To each his own. Im glad the reels are what they are, and I hope you get years of great service from them. As previously stated its great there is some competition in this field of trolling reels now...Its made a lot of strides over the past 5 years and made alot of compaines produce some good stuff as well as put pressure on other companies to improve their exhisting reels to stay competitive...Thumbs up to Daiwa for starting the Line Counter Craze..and continuing to be innovative in advancing their product...


----------



## ShutUpNFish (Apr 17, 2007)

Papascott said:


> Shutupandfish and Carpetbagger, I have used about every line counter ever made. I have owned 12 various convectors and honest to goodness all of them failed, 2 right out of the box and those were supposed to be the new better cv series. I spent more money trying to get them repaired and working right than I did on the reels when I purchased them. The last straw was a pair of cv45d. I bought them to use for Copper. First fish they hooked up, big screeming King, locked up the drag. Next moring other one locks up. I called Okuma and they told me that the reels were assembled with only part of the drags pcs, missing a set of washers and springs. Apparantly the first batch were all assembled wrong. Their fix was to send me the parts to fix the reels myself. They would not repair them for me. Total BS!
> 
> Penn used to make a great reel but IMHO they really went downhill in the last 10 years but their still very good. The GTI series came out with a line counter last year but IMHO they look like a goofy add on. They had a great lc in their digital line but discontinued long ago.
> 
> ...


Papa,

Absolutely NOT trying to hijack the thread or mean ANY disrespect to you personally sir...just stating my opinion through my personal experiences about a product that you mentioned....Thats it. I have been trolling heavy baits for muskies for years and for my application and what I have used over the years, Penn made the best drag systems bar none. Trust me, I used them all too...They STILL are the best drags on the market. You cannot compare a Diawa to a Penn really. For what I do, the Okumas drag system come the closest. I've had two "overpriced" Tekotas blow out on Lake St. Clair for muskies.....They are ALL made in China and they ALL have their +s and -s...was just trying to help ya out buddy...And stating that I'd never buy a Diawa and still won't....and you made a general statement about reels that you just bought right?? How do you know they are better in every way that what you've used in the past? Just curious.....


----------



## ShutUpNFish (Apr 17, 2007)

I plan to REEL (pun intended) soon!

So you really have not even used the reels yet right? I'm curious to what your findings will be after the season....please report back if you will. Good Luck with your new reels!


----------



## capt j-rod (Feb 14, 2008)

If I wanted to fight over nothing I'd stay home with the family and sell the boat! I didn't know how emotionally attached you boys are to your gear! The final factors that I left out were:
1. How many trips a year do you usually run? This helps to justify the costs.
2. How many rods do you plan to run? We traditionally run 6-8
3. What species are you after? I go for both walleye and salmon
4. How long can you go without your gear if it breaks? We need it for every trip, 3-4 runs a week.

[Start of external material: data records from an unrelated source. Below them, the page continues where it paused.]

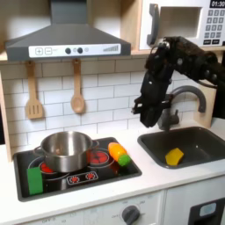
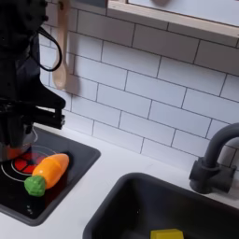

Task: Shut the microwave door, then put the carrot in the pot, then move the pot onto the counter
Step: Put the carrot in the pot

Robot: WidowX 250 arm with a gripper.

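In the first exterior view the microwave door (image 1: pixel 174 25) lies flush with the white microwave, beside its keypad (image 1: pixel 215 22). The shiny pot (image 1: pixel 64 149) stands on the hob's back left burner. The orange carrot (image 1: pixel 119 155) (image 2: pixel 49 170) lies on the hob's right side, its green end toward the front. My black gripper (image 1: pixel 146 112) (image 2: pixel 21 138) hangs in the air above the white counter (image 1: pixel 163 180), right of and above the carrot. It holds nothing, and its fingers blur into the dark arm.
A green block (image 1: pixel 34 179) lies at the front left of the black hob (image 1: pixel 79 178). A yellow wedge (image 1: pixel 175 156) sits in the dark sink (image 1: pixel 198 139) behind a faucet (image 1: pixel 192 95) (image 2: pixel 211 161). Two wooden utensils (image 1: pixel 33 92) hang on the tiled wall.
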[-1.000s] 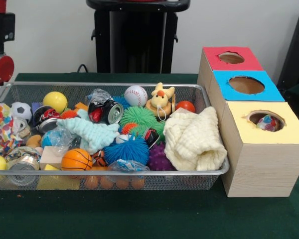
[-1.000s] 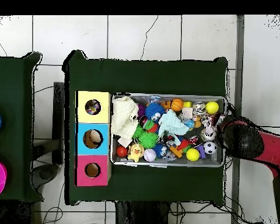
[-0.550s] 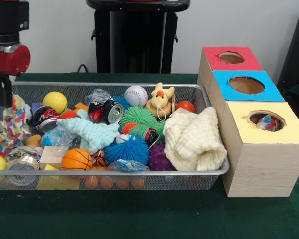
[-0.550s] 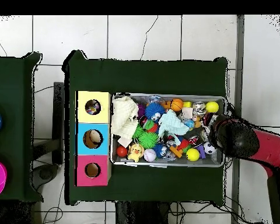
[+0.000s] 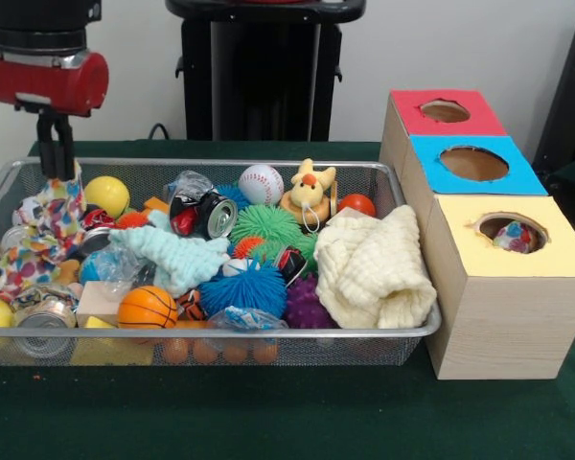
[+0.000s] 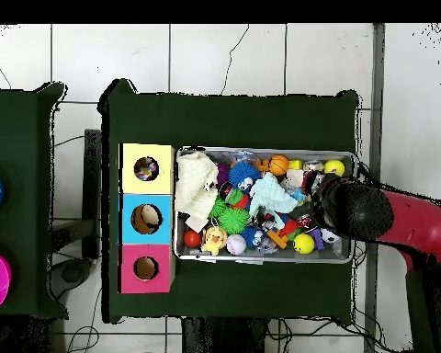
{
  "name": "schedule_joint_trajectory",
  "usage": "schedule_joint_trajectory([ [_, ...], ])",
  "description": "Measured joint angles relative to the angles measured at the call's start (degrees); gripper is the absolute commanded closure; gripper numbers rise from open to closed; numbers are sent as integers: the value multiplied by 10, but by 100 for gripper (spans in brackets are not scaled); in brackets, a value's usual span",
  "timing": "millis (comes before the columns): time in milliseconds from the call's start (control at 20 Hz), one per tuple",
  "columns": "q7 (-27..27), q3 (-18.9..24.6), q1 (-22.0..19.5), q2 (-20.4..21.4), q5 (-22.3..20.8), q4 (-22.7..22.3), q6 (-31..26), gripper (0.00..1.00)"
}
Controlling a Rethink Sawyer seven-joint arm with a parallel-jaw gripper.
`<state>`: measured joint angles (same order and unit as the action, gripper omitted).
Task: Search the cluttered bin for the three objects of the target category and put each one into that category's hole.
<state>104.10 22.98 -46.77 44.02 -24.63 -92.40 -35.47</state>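
My gripper (image 5: 57, 171) hangs over the left end of the wire bin (image 5: 268, 165), shut on the top of a multicoloured spotted cloth (image 5: 44, 230). The cloth dangles from the fingers, its lower end still resting on the clutter. A cream knitted cloth (image 5: 374, 264) lies at the bin's right end and a light blue cloth (image 5: 177, 254) in the middle. Right of the bin stands the box with a red hole (image 5: 445, 111), a blue hole (image 5: 473, 163) and a yellow hole (image 5: 511, 233). In the overhead view the arm (image 6: 357, 208) covers the gripper and the spotted cloth.
The bin is packed with balls, spiky toys, crushed cans, a basketball (image 5: 147, 307) and a yellow plush duck (image 5: 308, 192). Something colourful shows inside the yellow hole. The black pedestal (image 5: 264, 72) stands behind the bin.
The arm has moved right in the front view, further over the bin. The spotted cloth has been pulled up off the clutter with it and now hangs stretched from the gripper.
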Motion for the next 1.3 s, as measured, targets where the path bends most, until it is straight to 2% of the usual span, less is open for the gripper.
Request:
schedule_joint_trajectory([
  [650,0,-15,54,72,30,0,-104,100],
  [1300,0,-31,108,139,59,2,-180,100],
])
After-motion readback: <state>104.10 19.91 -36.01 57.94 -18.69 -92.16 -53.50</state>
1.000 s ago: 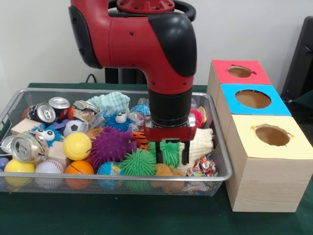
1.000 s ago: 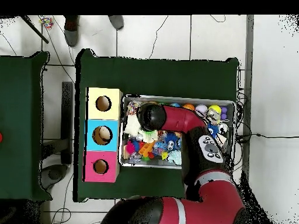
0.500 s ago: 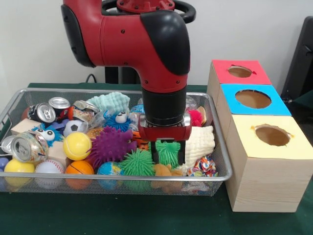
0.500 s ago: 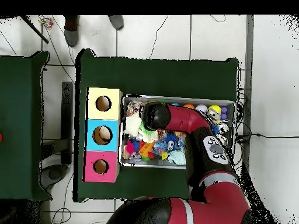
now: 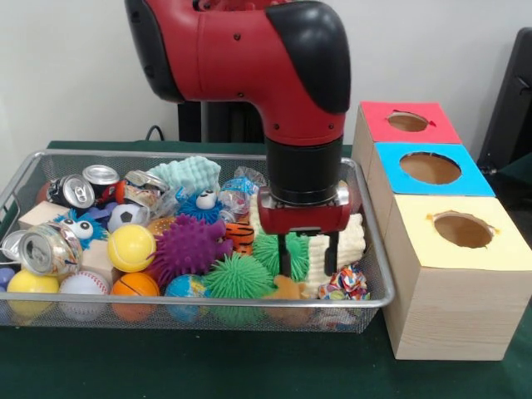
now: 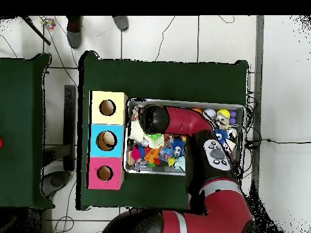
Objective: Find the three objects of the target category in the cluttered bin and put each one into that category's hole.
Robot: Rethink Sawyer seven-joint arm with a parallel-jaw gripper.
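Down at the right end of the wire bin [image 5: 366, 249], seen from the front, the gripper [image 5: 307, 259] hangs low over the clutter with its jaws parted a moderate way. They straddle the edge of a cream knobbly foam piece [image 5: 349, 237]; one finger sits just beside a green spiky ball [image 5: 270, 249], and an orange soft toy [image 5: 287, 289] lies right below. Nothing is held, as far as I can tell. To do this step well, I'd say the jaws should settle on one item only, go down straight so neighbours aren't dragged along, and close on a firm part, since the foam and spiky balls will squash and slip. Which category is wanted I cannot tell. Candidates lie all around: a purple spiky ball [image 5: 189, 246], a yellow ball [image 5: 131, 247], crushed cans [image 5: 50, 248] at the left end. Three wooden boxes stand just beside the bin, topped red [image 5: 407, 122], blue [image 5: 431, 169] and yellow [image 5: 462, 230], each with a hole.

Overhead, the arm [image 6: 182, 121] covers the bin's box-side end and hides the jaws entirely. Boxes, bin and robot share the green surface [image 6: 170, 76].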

Just some mre to think about. As with everything, improvements are always welcome. If the new daiwas are better then they will probably end up on board eventually. Premium equipment seems to rise to the top and inferior junk seems to find its way to ebay auctions. Sorry if I upset anyone, and sorry to hear about the tekota blowing up. Send it to a service center and they will turn it around in short order. If it blows up again then let them know. I have run their gear for decades and have never had a bad experience. (not the wal-mart shimano either)


----------



## BFG (Mar 29, 2006)

> Look bud, I was telling what I have observed so far. The handle is better than previous reels the drags are smooth as any I have ever used, the clicker is louder than previous sg series and you want to say youre 50 dollar Okumas are better. Thats your opinion mine is Okuma is pure Garbage and the Customer Serice is worse. So Please ShutupandFish. lol



Geesh...and you say I'm a jerk? LMAO!!!!!!!! 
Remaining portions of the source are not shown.